A bit ago when I was talking about PHP making easy things easy it was using PHP's file_get_contents() to hit the Google Maps geocoding API (URLs of the form https://maps.googleapis.com/­maps/­api/­geocode/­json?­address=SOME+­ENOCODED+­ADDRESS&­amp;­key=­YOUR_­API_­KEY) to convert addresse to the latitude/longitude the rest of the API uses. Wrapping that in a hacky PHP script rather than doing it by hand via a website sped things up, though you have to learn how to see if you've gotten a proper full match, or if it can't find it and is just locating the city center.

So, the site was looking for a printable version of their neighborhood map, with icons for the porches marked, vs an interactive thing for their site. A few tricks and traps:

I used this one Google chart marker API for the pins, though I guess technically that's deprecated - still it was somewhat easier than rolling my own markers in Processing. A sample URL for that was http://chart.apis.google.com/chart?chst=d_map_pin_letter&chld=K|00FFFF|000000 to make something like



Another issue I had was Google was showing me local business names, and that was making the map too confusing. stackoverflow to the rescue, the trick was to hide those via a styler.

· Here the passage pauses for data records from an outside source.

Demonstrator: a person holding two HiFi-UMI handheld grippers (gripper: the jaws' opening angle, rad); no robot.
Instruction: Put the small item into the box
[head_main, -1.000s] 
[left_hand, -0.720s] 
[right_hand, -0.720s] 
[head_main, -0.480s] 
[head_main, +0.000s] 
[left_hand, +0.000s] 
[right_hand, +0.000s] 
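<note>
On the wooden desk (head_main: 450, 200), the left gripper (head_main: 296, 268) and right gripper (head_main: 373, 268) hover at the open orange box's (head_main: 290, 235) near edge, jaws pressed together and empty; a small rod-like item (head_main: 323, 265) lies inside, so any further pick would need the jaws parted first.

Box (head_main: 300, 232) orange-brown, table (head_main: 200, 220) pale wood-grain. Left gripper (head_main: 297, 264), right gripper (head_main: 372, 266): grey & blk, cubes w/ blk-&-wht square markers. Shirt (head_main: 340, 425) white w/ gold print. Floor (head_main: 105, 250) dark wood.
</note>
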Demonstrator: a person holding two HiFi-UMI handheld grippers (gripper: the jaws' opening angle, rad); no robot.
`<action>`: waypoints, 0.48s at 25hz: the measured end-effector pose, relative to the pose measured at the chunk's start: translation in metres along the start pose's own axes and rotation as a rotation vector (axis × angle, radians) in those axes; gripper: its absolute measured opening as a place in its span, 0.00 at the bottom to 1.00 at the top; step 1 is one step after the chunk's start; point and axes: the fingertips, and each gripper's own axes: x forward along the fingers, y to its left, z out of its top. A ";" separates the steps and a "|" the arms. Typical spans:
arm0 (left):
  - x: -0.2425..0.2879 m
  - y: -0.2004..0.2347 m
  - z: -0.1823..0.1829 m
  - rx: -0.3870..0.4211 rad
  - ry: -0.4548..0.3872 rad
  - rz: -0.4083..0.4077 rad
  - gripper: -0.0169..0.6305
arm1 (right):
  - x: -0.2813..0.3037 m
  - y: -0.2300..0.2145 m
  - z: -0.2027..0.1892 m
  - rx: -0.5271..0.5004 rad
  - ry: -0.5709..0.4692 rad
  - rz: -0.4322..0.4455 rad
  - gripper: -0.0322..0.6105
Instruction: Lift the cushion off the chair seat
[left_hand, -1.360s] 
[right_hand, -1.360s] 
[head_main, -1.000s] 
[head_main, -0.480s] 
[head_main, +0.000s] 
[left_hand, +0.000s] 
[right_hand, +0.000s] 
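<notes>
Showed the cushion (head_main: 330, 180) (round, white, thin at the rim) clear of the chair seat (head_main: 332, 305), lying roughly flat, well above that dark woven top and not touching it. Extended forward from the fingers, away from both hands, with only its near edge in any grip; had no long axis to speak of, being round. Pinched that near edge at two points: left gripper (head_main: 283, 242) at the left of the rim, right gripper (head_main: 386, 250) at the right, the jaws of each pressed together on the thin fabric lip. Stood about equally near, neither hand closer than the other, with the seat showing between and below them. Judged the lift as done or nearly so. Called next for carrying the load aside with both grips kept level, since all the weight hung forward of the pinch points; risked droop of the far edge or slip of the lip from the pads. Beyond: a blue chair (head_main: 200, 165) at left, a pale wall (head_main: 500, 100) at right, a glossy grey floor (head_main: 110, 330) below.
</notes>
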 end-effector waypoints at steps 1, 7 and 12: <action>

Also, previously I mentioned phantom.js as a screencapture tool - in this case it let me make a virtual screen that was bigger than my physical monitor, by fiddling with the viewport size. (Admittedly, this whole thing is kind of weird for print, because you end up with something sized for screen resolutions and not print DPIs)

Finally, I also researched making phantom.js wait for a page to load - or rather, waiting 5 seconds before taking the screen shot, to allow the Google page to settle, when I was zoomed in a bit more. My final phantom.js script was:

var page = require('webpage').create();
page.viewportSize = {
  width: 1800,
  height: 3600
};
page.open('http://localhost/plum2015/view.php', function () {
    setTimeout(function(){
        page.render('plum17.png');
        phantom.exit();
    },5000);
});

Then I had to crop it... rather than setting up pixel magic, it was easier to do it on the OSX program Acorn, which had a nice "set a cropping box at a specific ratio" feature.

Thursday, May 21, 2015

changing the whole URL without the page flash

My coworker pointed out that when you're navigating through Youtube, you can go from page to page and the URL completely changes (i.e. it's not just changing stuff after the # anchor) but parts of the page, such as the side bar, remain constant (tampering with it with Inspect Element proves that it's the same DOM elements, not new copies each time)

I guess that's a thing, now! With appropriate js shims for older browsers. I don't have a reason to implement a proof of concept for myself right now, but it's a good thing to know about.